Instructions for the task
Reproduce the listing in its entirety. Do not reproduce the pictures.

- Opening Delimiter -

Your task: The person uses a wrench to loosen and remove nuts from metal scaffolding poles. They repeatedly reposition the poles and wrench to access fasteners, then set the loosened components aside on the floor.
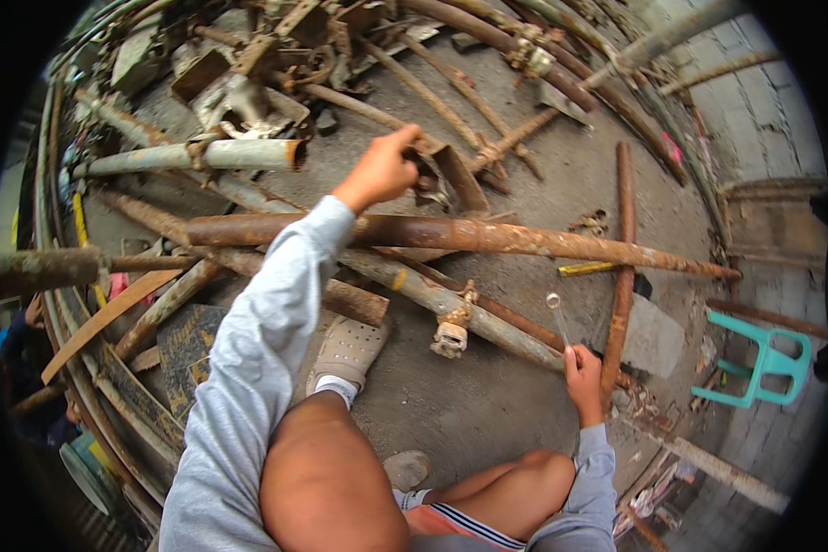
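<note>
Left hand (384,167) at 12 o'clock, fingers curled at rusty bracket (462,179), 1 o'clock; cannot tell if gripping. Right hand (583,375) at 4 o'clock, closed round wrench (561,324), ring end toward 11.

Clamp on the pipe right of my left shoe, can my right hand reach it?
Probably yes: mostly bare floor lies between your right hand and the clamp, though that hand holds a wrench.
</note>
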Demonstrator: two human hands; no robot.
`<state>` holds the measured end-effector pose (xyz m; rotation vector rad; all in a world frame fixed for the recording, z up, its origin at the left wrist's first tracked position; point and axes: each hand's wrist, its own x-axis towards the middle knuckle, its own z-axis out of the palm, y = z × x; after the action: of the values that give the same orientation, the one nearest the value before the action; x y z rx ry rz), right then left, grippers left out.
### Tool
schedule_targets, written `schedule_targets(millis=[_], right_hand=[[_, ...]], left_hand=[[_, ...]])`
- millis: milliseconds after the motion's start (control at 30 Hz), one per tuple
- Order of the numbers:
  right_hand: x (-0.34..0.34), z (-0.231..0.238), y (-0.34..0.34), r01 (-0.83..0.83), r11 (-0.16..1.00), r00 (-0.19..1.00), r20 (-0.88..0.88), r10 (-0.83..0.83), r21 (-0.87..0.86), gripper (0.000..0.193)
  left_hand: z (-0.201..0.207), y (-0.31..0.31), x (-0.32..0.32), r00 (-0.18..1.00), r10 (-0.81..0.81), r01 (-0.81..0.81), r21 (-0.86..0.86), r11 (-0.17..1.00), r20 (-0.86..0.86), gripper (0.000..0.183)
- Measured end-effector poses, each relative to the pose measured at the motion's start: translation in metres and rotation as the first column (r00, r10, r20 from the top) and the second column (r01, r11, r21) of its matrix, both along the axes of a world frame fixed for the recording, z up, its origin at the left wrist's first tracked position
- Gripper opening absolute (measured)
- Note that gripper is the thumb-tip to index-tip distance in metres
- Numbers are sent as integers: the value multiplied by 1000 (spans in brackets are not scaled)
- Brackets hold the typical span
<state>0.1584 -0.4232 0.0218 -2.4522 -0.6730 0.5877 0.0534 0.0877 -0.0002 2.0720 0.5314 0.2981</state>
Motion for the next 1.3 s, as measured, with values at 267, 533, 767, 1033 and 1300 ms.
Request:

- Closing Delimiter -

Exercise result
Your task: The person uses a wrench to loosen and remove nuts from metal scaffolding poles. They repeatedly reposition the poles and wrench to access fasteners, then set the loosened components aside on the floor.
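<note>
Left hand (384,167) at 12 o'clock, fingers curled at rusty bracket (462,179), 1 o'clock; cannot tell if gripping. Right hand (583,375) at 4 o'clock, closed round wrench (561,324), ring end toward 11.

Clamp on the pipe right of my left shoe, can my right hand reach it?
Probably yes: mostly bare floor lies between your right hand and the clamp, though that hand holds a wrench.
</note>
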Demonstrator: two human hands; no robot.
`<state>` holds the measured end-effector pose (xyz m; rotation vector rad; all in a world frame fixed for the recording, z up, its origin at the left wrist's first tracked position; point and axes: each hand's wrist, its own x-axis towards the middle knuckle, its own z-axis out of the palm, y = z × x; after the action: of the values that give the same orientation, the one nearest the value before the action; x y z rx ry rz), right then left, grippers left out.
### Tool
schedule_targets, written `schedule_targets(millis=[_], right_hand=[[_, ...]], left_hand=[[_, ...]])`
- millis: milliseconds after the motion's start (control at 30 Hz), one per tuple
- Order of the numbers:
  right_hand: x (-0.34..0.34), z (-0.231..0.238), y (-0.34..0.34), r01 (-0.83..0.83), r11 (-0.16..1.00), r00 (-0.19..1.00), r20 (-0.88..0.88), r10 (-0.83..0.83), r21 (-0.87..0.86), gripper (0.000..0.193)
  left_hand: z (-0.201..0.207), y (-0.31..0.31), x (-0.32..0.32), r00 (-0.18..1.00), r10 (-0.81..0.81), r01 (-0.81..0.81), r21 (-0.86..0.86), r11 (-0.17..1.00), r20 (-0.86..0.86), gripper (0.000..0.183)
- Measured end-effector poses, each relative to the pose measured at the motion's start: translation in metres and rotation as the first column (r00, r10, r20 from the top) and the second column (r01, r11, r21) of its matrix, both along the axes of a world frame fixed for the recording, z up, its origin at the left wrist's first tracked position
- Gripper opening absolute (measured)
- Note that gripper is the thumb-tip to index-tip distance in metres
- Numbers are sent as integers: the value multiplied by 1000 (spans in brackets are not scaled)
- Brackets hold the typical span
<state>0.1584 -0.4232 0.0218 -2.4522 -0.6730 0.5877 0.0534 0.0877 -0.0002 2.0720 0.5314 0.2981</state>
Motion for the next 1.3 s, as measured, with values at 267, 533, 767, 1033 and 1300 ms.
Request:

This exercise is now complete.